Wednesday 24 April 2013

Learning past and present

 One difference between the kind of education I had and that of many children today centres around how we were taught.

For most of my education for instance generally the teacher led the class learning determining what the days topic was in any given subject. They often would dictate notes or write them down on a chalk board for you to copy to your exercise book sometimes with drawings or diagrams too which was fun if you were not good at writing or spelling things as you'd struggle to keep up.

Sometimes we'd have school made duplicated work sheets for some subjects such as Combined Science to complete as we did experiments with Bunsen burners, electricity and magnets.

In History we often read from and makes notes using set text books and all homework (and there was heaps of it!) was to be completed by hand.



This scene would be almost familiar to me in high school as we'd move from old style individual wooden desks to clusters of tables and plastic chairs except for one thing.

That's right, where the girl is sat we'd have our exercise book but she has a laptop which looking at this picture closely is something most of her peers do not suggesting she has 'special needs' and has been given one for 'writing up things' with.

That is something I'd of benefited from personally as my hand writing was poor and spelling pretty rotten too.

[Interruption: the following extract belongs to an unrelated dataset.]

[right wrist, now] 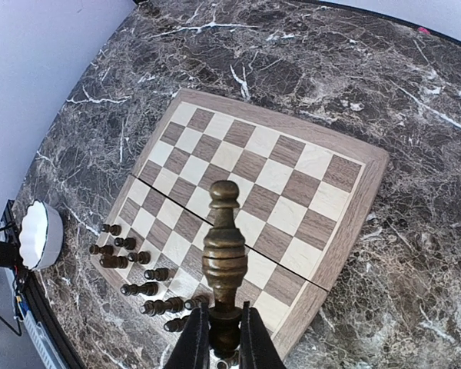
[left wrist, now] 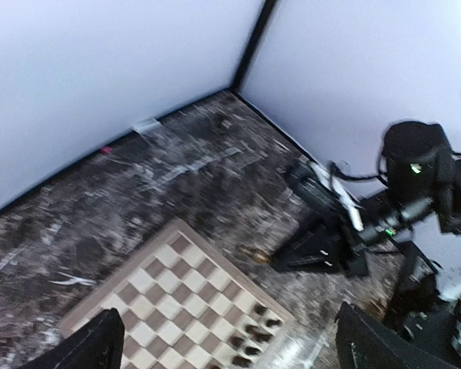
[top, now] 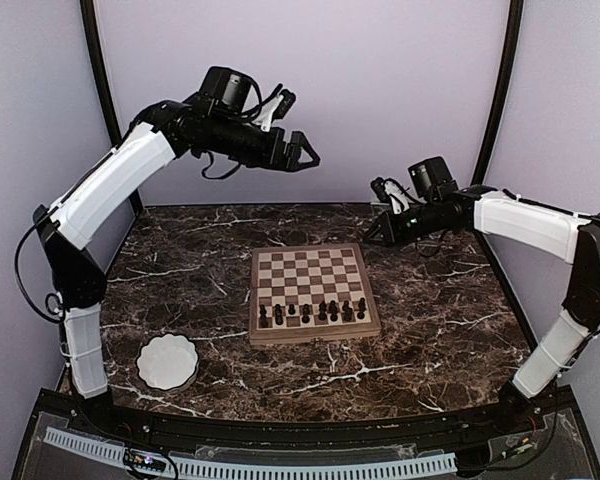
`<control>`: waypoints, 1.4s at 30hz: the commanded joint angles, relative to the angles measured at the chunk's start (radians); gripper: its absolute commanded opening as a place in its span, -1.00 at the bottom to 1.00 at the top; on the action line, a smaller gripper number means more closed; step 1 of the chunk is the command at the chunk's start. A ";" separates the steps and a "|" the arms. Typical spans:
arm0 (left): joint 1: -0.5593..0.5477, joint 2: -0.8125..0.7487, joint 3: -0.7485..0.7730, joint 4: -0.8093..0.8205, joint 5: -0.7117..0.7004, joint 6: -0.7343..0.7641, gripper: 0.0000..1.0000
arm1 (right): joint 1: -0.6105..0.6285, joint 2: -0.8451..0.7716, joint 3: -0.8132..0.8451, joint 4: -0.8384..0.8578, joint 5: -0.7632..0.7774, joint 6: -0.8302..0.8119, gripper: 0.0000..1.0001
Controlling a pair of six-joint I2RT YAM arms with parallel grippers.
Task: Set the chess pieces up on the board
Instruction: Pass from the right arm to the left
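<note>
Marble table [top: 430,330] | chess pieces [top: 320,312] line 6 o'clock edge of board [top: 310,268] | left gripper [top: 308,152] gapes empty | right gripper [right wrist: 223,332] pinches one brown piece [right wrist: 223,254]

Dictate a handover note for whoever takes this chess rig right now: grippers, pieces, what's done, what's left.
Left gripper: open, holding nothing, raised over the table's far left.
Right gripper: shut on the base of one brown chess piece, in the air beyond the board's far right corner.
Done: dark pieces sit on the board's near rows.
Left: place the held piece; far rows bare.
</note>
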 commanded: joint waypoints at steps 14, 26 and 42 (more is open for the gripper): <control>0.171 -0.311 -0.795 0.582 0.307 -0.311 -0.05 | 0.088 -0.071 -0.019 -0.036 -0.159 -0.110 -0.90; 0.105 -0.227 -1.106 1.108 0.829 -0.594 -0.18 | 0.198 -0.011 -0.009 -0.040 -0.175 -0.141 -0.90; 0.086 -0.157 -1.097 1.102 0.843 -0.647 -0.33 | 0.221 0.019 0.050 -0.057 -0.217 -0.151 -0.90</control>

At their school they have put the first years (11+) in a special converted unit to work on thinking, studying and life skills to help bridge the gap from the last years of junior school they have left to a secondary school.

A number of schools today have huge screens,  some interactive, for teaching with rather than chalkboards (they were called Blackboards until some edict came down saying that word was racist!) but debate rages as to whither or not this is any more effective from the chalkboard and rote learning we had.